Look through the data below for the string "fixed", and copy every line where it turns up.

*** Exercise data ***

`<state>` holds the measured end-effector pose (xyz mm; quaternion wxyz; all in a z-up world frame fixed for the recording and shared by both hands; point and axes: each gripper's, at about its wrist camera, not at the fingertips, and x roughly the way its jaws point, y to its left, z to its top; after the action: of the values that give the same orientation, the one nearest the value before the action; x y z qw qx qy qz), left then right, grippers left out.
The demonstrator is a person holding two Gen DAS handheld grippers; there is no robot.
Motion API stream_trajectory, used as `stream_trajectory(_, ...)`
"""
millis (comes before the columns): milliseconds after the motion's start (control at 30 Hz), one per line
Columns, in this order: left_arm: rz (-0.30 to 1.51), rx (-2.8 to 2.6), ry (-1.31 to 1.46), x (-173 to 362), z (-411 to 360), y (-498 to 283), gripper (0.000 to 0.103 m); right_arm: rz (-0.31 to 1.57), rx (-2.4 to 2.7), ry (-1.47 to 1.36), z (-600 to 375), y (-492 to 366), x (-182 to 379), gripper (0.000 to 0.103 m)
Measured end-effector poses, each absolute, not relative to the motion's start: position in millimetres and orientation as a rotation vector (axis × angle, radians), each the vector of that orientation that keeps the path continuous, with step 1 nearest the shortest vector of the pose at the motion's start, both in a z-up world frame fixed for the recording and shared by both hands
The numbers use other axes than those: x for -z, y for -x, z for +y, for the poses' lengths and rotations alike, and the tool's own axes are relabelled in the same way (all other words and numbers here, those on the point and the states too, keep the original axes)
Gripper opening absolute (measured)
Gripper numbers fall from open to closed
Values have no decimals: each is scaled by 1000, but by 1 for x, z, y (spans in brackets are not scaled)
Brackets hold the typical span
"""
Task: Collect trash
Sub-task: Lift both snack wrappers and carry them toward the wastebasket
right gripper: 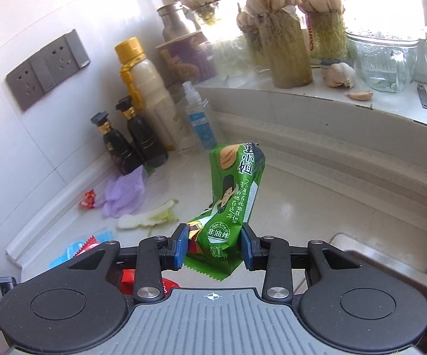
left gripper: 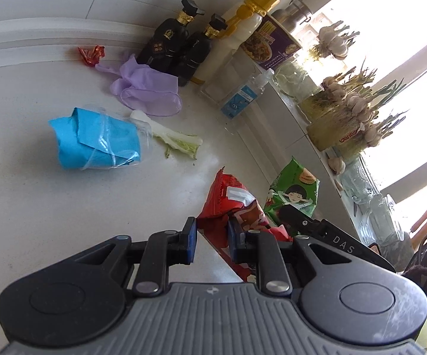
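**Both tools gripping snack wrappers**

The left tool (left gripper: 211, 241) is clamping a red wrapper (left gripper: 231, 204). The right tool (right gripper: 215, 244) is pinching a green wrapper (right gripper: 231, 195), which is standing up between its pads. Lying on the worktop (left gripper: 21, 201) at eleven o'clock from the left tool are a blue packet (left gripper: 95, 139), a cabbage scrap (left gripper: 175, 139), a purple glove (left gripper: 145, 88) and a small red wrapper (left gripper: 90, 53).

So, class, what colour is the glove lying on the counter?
Pale purple glove; clearest in the left wrist view.
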<state>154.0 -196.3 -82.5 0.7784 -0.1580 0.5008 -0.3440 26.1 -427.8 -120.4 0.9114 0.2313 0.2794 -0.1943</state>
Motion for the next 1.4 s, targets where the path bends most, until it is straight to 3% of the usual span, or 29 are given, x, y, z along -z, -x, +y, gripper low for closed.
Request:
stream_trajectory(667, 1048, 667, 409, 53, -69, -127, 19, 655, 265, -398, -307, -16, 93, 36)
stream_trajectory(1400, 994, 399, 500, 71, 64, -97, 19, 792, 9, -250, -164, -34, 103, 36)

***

◆ **Answer to this problem**:
`<state>` holds the measured end-effector pose (xyz mm; quaternion wxyz; all in a z-up world frame fixed for the recording and shared by both hands; point and axes: each gripper's, at about its wrist camera, not at the fingertips, and x roughly the way its jaws point, y to its left, z to its top; after the action: of the values that give the same orientation, the one nearest the value before the action; x y z qw qx qy qz), left then right, grippers left out.
Measured end-effector poses, each absolute, not relative to the motion's start: position in millimetres and orientation as a rotation vector (axis × angle, radians), each the vector of that orientation that keeps the path continuous, with step 1 nearest the shortest vector of the pose at the motion's start, both in a z-up world frame fixed for the recording and shared by both hands

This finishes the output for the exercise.